In conjunction with CVPR 2021.
VIRTUAL - June 19th 2021 (Morning)NEWS! Full recording of the event is available at https://www.youtube.com/watch?v=pHuFMcaoLio&ab_channel=MichaelYang
The exploitation of the power of big data in the last few years led to a big step forward in many applications of Computer Vision. However, most of the tasks tackled so far are involving visual modality only, mainly due to the unbalanced number of labelled samples available among modalities (e.g., there are many huge labelled datasets for images while not as many for audio or IMU based classification), resulting in a huge gap in performance when algorithms are trained separately.
Recently, a few works have started to exploit the synchronization of multimodal streams (e.g., audio/video, RGB/depth, RGB/Lidar, visual/text, text/audio) to transfer semantic information from one modality to another reaching surprising results.
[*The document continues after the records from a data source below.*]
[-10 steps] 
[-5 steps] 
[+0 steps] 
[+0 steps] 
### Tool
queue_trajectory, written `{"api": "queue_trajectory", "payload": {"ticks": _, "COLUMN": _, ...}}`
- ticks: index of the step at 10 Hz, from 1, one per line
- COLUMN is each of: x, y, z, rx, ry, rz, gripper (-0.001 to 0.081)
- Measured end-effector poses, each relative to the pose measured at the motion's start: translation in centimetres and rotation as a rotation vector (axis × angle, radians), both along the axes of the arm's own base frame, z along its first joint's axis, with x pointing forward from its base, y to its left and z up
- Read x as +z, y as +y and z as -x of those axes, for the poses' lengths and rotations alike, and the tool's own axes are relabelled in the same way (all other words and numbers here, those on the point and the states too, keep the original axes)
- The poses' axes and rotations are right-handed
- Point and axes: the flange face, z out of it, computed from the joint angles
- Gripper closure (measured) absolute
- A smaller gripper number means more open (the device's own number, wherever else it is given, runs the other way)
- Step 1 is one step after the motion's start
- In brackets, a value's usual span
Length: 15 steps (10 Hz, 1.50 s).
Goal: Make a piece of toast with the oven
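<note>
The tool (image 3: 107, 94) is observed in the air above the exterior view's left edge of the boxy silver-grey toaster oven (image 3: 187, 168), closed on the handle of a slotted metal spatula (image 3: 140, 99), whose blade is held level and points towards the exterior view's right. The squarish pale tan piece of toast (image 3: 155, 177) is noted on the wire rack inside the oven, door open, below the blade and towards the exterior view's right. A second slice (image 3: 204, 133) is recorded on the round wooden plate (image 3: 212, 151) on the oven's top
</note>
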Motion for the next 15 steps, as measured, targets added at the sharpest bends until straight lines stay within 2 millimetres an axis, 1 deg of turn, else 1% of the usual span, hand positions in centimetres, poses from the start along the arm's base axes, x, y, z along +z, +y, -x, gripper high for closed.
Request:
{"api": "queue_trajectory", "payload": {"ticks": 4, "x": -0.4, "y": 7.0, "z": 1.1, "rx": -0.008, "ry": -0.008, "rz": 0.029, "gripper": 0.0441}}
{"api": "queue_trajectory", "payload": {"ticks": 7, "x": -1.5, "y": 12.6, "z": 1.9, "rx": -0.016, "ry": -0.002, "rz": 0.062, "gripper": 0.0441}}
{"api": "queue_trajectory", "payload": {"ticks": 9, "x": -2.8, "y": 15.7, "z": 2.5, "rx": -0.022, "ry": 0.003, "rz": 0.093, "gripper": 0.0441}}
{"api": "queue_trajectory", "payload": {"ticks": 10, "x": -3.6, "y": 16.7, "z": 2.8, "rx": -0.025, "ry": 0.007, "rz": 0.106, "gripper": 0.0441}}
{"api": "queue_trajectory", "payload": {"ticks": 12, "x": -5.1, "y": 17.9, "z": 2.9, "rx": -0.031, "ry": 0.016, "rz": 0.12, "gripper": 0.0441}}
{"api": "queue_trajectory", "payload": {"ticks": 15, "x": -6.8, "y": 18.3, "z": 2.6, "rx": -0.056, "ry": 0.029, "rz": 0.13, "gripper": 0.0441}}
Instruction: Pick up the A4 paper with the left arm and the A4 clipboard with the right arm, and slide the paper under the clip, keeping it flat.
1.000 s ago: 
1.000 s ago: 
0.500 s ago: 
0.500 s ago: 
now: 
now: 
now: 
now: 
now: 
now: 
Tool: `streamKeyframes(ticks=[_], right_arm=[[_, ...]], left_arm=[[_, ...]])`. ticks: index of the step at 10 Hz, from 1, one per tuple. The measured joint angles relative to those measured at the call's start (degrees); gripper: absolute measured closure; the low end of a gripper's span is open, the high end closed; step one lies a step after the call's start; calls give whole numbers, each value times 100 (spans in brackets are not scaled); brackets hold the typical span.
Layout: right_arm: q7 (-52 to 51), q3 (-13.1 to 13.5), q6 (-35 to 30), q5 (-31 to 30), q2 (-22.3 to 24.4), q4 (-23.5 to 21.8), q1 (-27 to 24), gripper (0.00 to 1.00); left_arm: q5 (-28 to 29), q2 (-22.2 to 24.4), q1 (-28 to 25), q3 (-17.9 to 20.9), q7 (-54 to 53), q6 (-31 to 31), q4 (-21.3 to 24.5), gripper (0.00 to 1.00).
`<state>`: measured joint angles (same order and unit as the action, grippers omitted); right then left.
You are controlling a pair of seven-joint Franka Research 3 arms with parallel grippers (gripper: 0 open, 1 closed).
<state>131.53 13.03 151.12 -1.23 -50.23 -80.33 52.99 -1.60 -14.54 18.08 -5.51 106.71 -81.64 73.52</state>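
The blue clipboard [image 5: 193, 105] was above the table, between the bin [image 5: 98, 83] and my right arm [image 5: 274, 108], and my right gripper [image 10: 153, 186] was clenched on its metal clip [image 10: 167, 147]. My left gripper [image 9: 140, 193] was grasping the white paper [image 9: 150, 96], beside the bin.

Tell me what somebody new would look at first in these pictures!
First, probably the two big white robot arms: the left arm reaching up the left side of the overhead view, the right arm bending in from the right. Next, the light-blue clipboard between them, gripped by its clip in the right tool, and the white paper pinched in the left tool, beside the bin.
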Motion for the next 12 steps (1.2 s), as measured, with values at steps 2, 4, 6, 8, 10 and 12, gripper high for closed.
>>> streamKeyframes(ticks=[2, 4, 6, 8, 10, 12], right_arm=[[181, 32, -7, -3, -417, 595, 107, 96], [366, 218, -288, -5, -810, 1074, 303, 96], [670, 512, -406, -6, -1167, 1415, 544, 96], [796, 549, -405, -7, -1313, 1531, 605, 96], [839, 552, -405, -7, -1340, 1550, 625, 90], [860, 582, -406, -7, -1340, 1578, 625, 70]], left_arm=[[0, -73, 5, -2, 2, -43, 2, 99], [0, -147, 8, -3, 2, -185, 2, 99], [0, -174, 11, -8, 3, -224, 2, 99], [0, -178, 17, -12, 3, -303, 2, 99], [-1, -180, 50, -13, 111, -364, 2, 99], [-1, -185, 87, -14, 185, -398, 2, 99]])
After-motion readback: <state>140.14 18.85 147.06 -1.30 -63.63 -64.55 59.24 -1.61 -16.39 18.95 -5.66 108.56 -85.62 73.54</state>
Interesting applications are also proposed in a self-supervised fashion, where multiple modalities are learning correspondences without need of manual labelling, resulting in a more powerful set of features compared to those learned processing the two modalities separately. Other works have also shown that particular training paradigms allow neural networks to perform well when one of the modalities is missing due to sensor failure or unfavorable environmental conditions. These topics are gaining lots of interest in computer vision community in the recent years.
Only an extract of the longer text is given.